Through the forest came a murmur like thousands of voices gathering in strength and volume all the time.  The gigantic pillars of the cathedral began swaying and tossing their arched boughs and the whole mountain seemed to resound with strange sounds, cries and calls, grindings and poundings.  The pin prick stars disappeared and the place was as black as the pit.

The two girls rose quickly and clasped hands again.

“I think we’d better go straight down,” said Billie.  “We’re obliged to strike a path somewhere and perhaps we may find a temple or a tomb or a pagoda or something.  Anything to get away from that awful thing that’s coming, whatever it is.”

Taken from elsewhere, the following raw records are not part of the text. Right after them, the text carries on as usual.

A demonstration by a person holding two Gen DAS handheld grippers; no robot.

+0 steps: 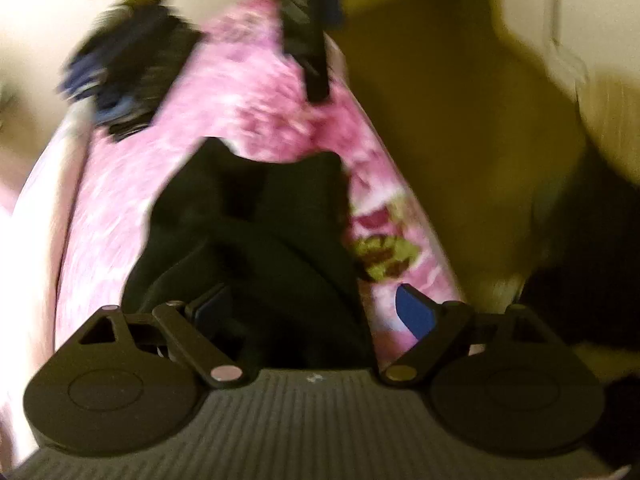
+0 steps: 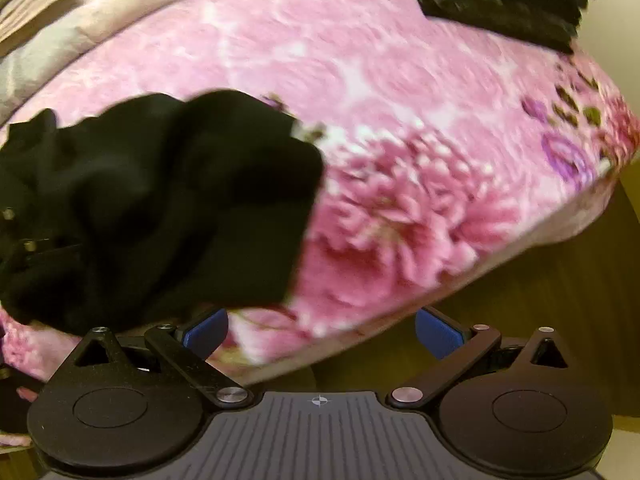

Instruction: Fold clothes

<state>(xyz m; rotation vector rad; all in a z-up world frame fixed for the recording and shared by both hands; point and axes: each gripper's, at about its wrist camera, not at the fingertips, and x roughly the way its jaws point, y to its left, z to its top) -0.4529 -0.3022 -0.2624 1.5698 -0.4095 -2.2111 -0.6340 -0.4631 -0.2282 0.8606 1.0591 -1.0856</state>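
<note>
We saw the black garment (image 1: 248,240) crumpled on the pink floral bed (image 1: 248,92), near its edge, its long axis running away from that edge. Our left tongs (image 1: 316,312) hung released over it, pads not pressing. Our right tongs (image 2: 320,330) gaped empty just beside the garment (image 2: 160,200). A dark pile (image 2: 500,0) lay well apart, farther up the bed (image 2: 360,72).

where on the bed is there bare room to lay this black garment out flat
The widest free patch is the middle of the pink floral blanket, bordered by the crumpled black garment, the dark pile of clothes at the far corner and the beige bedding. It is crowded around the garment and that far corner.
</note>
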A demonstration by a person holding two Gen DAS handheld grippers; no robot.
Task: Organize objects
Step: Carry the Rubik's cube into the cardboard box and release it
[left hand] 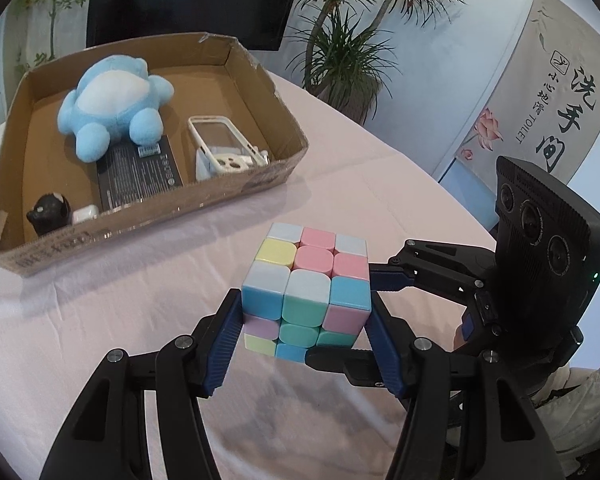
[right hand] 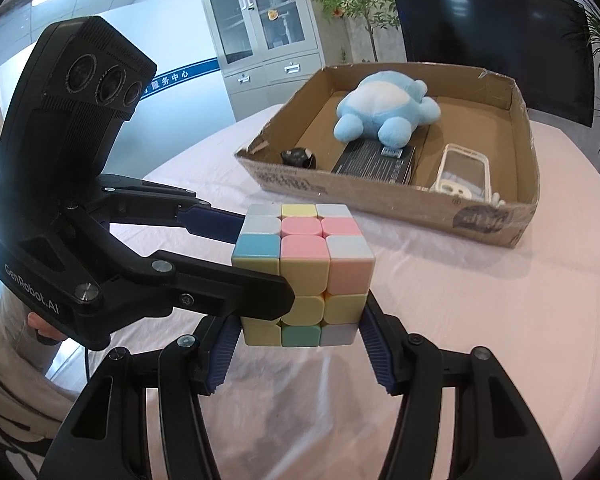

Fortunately the act of descending gave them a sense of direction.  Many times they fell, skinning their shins and their foreheads against trees, but they picked themselves up again, entirely unconscious of bruises, and ran on as fast as they could go with the hot devastating wind behind them.  Suddenly the whole mountainside was illuminated by a flash of lightning, like a jagged stream of fire stretching from heaven to earth.  A deafening roar of thunder followed.  Then all the forest seemed to be perfectly quiet.  Such a stillness settled over the place that the girls stopped and held their breath.

“Look,” whispered Billie, pointing to a strange looking light coming rapidly nearer, wobbling and undulating like the light on the bow of a ship in a rough ocean.  Then came another terrifying flash of lightning, and thunder that seemed to rock the whole world.  The two girls rushed toward the friendly light with one accord, and collided with the bearer with such force that three persons were precipitated with unintentionally devotional attitudes at the foot of a shrine of Buddha.

“By Jove, but this is luck,” called a familiar voice.

It was Nicholas Grimm, who calmly picked up himself and then his oil-paper lantern attached to the end of a slender wand; next he helped the girls to their feet.

“Take an arm, each one of you.  There’s no time to lose.  The thing that’s coming, whatever it is, will get here in a minute now.”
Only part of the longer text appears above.